William S. Burroughs’ Dream Machine

RBML collects more than just books and manuscripts; we also have a lot of what librarians call realia—real life objects. Pictured here is our Dream Machine, which comes from William S. Burroughs, via his collaborator & one time assistant Steven Lowe.

The Dream Machine is a simple device: a slotted cardboard cylinder is mounted on an old phonographic turntable, and sits like a lampshade over a lightbulb. Power it up and the spinning cylinder creates a flickering light that oscillates at a rhythm corresponding to alpha waves in the brain, thus creating a psychedelic effect for the observer.1

Brion Gysin & Ian Sommerville, two of WSB’s artistic collaborators, are credited as the Dream Machine’s creators. Ted Morgan, author of Literary Outlaw: Life and Times of William S Burroughs, writes that WSB “thought the Dream Machine was terrific, and had strange visions peering at it.”

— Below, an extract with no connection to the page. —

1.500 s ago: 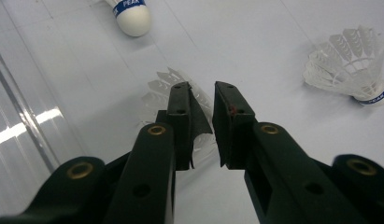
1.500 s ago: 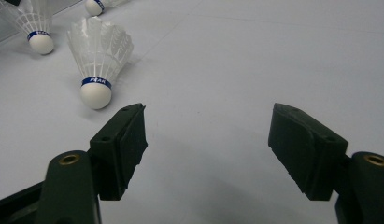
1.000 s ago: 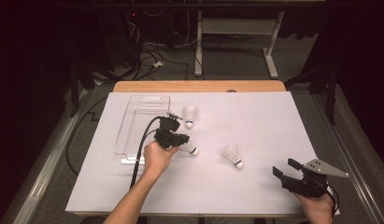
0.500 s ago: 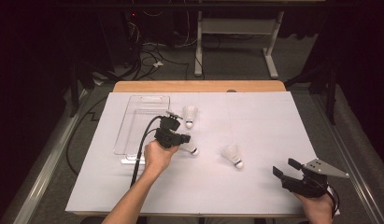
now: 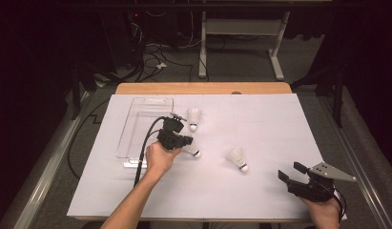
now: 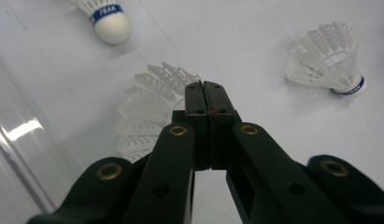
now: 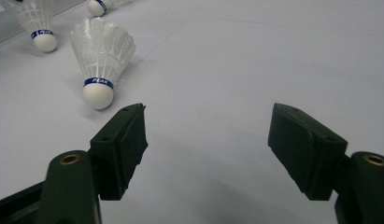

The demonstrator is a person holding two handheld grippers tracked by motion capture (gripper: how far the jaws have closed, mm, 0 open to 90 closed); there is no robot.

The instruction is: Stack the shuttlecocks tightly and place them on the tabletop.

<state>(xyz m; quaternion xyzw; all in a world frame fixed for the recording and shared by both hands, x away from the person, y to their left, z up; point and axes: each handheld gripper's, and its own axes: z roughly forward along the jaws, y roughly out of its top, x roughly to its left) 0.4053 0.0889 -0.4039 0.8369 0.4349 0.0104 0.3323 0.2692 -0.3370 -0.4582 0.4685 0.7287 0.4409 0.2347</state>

As many Burroughs readers and scholars know, RBML is home to several significant Burroughs manuscripts—the Junkie typescript is here and so is the “Interzone” typescript, which WSB scholar Oliver Harris calls the largest and most significant Naked Lunch manuscript extant. In Fall 2009 our Dream Machine will exhibited alongside these manuscripts for the fiftieth anniversary of Naked Lunch. Stay tuned for details…

1 In the name of scholarship, one of our curators tested both the mechanical and visual integrity of this device, and we can report that sitting in front of a spinning Dream Machine, even with eyes closed, produced colorful flashes of dizzying effect.